[llvm] [LLVM][CodeGen][SVE] Make bf16 fabs/fneg isel consistent with fp16. (PR #147543)

Tue Jul 8 08:08:09 PDT 2025

https://github.com/paulwalker-arm created https://github.com/llvm/llvm-project/pull/147543

Whilst at first glance there appears to be no native bfloat instructions to modify the sign bit, this is only the case when FEAT_AFP is implemented. Without this feature vector FABS/FNEG does not care about the floating point format beyond needing to know the position of the sign bit. From what I can see LLVM has no support for FEAT_AFP in terms of feature detection or ACLE builtins and so I believe the compiler can work under the assumption the feature is not enabled. In fact, if FEAT_AFP is enabled then I believe the current isel is likely broken for half, float and double anyway.

NOTE: The main motivation behind this change is to allow existing PatFrags to work with bfloat vectors without having to add special handling for unpredicated fabs/fneg operations.

NOTE: For some cases using bitwise instructions can be better but I figure it's better to unify the operations and investigate later whether to use bitwise instructions for all vector types.

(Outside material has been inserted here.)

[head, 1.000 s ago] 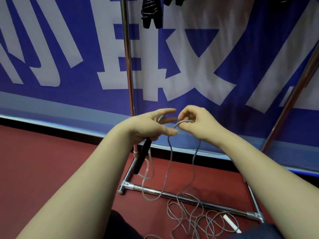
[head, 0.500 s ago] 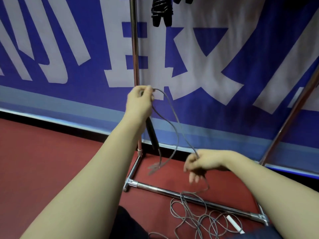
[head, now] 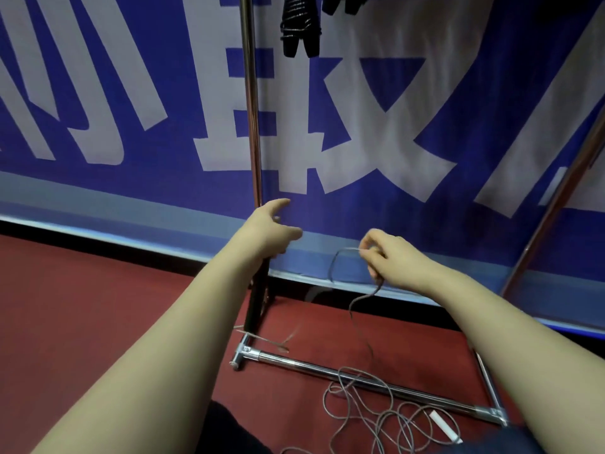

>From ac96fac10f63a3ab77c17b945273ad488f6ac8b1 Mon Sep 17 00:00:00 2001
From: Paul Walker <paul.walker at arm.com>
Date: Tue, 1 Jul 2025 17:00:03 +0100
Subject: [PATCH] [LLVM][CodeGen][SVE] Make bf16 fabs/fneg isel consistent with
 fp16.

Whilst at first glance there appears to be no native bfloat
instructions to modify the sign bit, this is only the case when
FEAT_AFP is implemented. Without this feature vector FABS/FNEG does
not care about the floating point format beyond needing to know the
position of the sign bit. From what I can see LLVM has no support
for FEAT_AFP in terms of feature detection or ACLE builtins and so I
believe the compiler can work under the assumption the feature is not
enabled. In fact, if FEAT_AFP is enabled then I believe the current
isel is likely broken for half, float and double anyway.

NOTE: The main motivation behind this change is to allow existing
PatFrags to work with bfloat vectors without having to add special
handling for unpredicated fabs/fneg operations.

NOTE: For some cases using bitwise instructions can be better but
I figure it's better to unify the operations and investigate later
whether to use bitwise instructions for all vector types.
---
 .../Target/AArch64/AArch64ISelLowering.cpp    |  4 ++--
 .../lib/Target/AArch64/AArch64SVEInstrInfo.td |  9 -------
 llvm/lib/Target/AArch64/SVEInstrFormats.td    |  6 +++++
 llvm/test/CodeGen/AArch64/sve-bf16-arith.ll   | 18 +++++++++-----
 .../AArch64/sve-intrinsics-fp-arith.ll        | 24 +++++++++++++++++++
 .../test/CodeGen/AArch64/sve-merging-unary.ll | 18 +++++---------
 6 files changed, 50 insertions(+), 29 deletions(-)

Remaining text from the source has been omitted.